A rotaxane (from Latin rota 'wheel' and axis 'axle') is a mechanically interlocked molecular architecture consisting of a dumbbell-shaped molecule which is threaded through a macrocycle (see graphical representation). The two components of a rotaxane are kinetically trapped since the ends of the dumbbell (often called stoppers) are larger than the internal diameter of the ring and prevent dissociation (unthreading) of the components since this would require significant distortion of the covalent bonds.

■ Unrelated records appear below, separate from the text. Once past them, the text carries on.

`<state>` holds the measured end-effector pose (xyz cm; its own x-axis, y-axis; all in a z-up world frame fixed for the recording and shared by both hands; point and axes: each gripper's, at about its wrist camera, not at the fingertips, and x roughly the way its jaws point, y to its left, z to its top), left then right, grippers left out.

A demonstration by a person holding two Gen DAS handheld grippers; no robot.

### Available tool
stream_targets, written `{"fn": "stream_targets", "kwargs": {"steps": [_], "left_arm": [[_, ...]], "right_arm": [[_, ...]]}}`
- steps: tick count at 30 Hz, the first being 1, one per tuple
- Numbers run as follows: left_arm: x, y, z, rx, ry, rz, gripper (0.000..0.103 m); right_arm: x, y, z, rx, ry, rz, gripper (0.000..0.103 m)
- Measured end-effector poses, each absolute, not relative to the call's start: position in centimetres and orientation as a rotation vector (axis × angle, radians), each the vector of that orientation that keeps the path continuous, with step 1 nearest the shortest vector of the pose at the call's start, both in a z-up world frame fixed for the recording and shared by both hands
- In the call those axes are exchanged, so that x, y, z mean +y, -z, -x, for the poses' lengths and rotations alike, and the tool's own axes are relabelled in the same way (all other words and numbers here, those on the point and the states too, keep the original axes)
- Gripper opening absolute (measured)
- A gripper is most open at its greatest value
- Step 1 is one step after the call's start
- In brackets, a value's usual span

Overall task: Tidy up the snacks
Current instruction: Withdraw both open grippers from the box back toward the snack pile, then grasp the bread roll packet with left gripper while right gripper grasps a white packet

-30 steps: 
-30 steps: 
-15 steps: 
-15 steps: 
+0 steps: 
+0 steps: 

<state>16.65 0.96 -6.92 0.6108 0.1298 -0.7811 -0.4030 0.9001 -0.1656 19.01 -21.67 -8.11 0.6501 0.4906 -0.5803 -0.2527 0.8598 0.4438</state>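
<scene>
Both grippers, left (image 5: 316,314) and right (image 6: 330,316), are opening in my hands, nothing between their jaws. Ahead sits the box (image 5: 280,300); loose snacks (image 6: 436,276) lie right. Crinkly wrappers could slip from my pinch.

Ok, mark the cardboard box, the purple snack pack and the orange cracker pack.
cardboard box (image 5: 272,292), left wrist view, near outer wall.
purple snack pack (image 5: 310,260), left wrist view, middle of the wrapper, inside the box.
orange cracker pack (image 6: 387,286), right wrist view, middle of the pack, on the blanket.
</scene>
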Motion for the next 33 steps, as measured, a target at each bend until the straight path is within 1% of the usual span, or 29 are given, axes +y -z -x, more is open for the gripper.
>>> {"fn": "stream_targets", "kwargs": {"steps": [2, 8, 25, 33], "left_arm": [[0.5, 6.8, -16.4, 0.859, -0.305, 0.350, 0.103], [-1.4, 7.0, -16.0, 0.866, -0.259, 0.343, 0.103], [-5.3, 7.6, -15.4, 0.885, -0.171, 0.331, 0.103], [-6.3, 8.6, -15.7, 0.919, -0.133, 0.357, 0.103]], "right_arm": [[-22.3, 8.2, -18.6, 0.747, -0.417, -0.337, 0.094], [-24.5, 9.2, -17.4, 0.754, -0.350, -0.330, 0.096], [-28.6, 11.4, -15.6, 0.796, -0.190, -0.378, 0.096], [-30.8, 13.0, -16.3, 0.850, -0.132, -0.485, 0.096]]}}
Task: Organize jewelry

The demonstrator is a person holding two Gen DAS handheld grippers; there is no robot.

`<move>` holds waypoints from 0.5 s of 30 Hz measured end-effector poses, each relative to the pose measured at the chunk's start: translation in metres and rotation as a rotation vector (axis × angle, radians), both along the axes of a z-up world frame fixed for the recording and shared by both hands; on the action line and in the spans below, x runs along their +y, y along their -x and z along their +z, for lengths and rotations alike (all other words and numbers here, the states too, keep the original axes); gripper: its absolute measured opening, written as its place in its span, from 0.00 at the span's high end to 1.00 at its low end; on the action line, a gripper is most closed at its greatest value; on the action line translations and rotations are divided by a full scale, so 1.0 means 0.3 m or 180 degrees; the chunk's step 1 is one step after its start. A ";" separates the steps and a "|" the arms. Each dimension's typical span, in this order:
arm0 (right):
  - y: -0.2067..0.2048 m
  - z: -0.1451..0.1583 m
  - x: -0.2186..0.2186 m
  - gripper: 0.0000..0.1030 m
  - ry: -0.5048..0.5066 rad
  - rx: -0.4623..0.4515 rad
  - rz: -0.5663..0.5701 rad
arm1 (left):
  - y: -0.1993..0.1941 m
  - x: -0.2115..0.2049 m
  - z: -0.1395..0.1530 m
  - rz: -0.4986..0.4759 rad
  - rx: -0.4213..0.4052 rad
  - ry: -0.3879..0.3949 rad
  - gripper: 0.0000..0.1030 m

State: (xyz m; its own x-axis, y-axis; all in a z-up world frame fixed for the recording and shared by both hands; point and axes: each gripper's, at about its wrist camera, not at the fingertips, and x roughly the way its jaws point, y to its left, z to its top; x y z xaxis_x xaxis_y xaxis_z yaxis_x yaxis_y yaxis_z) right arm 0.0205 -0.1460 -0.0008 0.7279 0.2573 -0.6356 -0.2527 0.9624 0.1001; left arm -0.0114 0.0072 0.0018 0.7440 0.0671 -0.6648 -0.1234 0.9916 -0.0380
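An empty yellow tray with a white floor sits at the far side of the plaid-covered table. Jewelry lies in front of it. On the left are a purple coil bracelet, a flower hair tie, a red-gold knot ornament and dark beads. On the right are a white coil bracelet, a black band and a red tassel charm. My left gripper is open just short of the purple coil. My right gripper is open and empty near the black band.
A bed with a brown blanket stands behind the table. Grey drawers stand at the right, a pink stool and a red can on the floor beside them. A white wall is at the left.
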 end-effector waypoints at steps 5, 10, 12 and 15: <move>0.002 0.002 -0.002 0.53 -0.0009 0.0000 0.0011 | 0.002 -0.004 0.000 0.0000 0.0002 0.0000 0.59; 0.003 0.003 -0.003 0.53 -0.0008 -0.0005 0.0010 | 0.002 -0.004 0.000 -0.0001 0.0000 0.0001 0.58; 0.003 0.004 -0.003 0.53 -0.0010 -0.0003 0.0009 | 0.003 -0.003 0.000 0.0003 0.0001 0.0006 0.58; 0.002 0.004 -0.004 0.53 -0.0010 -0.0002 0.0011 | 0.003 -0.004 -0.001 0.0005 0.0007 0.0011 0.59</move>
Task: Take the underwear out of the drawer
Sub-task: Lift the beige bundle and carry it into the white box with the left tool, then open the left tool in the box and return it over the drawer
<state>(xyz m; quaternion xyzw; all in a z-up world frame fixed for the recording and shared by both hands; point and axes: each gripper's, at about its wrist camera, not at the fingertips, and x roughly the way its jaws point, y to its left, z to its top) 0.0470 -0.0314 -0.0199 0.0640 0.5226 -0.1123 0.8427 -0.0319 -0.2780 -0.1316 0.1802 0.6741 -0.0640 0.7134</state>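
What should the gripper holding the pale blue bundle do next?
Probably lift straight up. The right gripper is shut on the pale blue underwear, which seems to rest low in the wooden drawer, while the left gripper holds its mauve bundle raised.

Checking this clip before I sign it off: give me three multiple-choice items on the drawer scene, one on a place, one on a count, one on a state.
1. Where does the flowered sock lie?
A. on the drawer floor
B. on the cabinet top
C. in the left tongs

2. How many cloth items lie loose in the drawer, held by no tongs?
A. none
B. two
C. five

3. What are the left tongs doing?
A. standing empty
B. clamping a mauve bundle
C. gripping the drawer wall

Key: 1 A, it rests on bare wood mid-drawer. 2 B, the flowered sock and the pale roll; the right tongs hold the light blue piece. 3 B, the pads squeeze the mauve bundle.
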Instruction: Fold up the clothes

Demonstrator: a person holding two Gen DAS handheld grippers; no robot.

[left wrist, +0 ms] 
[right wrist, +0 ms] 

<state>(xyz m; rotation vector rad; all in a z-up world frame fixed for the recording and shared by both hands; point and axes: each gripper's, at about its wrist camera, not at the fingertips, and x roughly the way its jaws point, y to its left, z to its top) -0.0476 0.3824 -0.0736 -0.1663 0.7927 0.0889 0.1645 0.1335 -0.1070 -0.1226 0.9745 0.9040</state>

Much of the research concerning rotaxanes and other mechanically interlocked molecular architectures, such as catenanes, has been focused on their efficient synthesis or their utilization as artificial molecular machines. However, examples of rotaxane substructure have been found in naturally occurring peptides, including: cystine knot peptides, cyclotides or lasso-peptides such as microcin J25.

== Synthesis ==
The earliest reported synthesis of a rotaxane in 1967 relied on the statistical probability that if two halves of a dumbbell-shaped molecule were reacted in the presence of a macrocycle that some small percentage would connect through the ring. To obtain a reasonable quantity of rotaxane, the macrocycle was attached to a solid-phase support and treated with both halves of the dumbbell 70 times and then severed from the support to give a 6% yield. However, the synthesis of rotaxanes has advanced significantly and efficient yields can be obtained by preorganizing the components utilizing hydrogen bonding, metal coordination, hydrophobic forces, covalent bonds, or coulombic interactions. The three most common strategies to synthesize rotaxane are "capping", "clipping", and "slipping", though others do exist. Recently, Leigh and co-workers described a new pathway to mechanically interlocked architectures involving a transition-metal center that can catalyse a reaction through the cavity of a macrocycle.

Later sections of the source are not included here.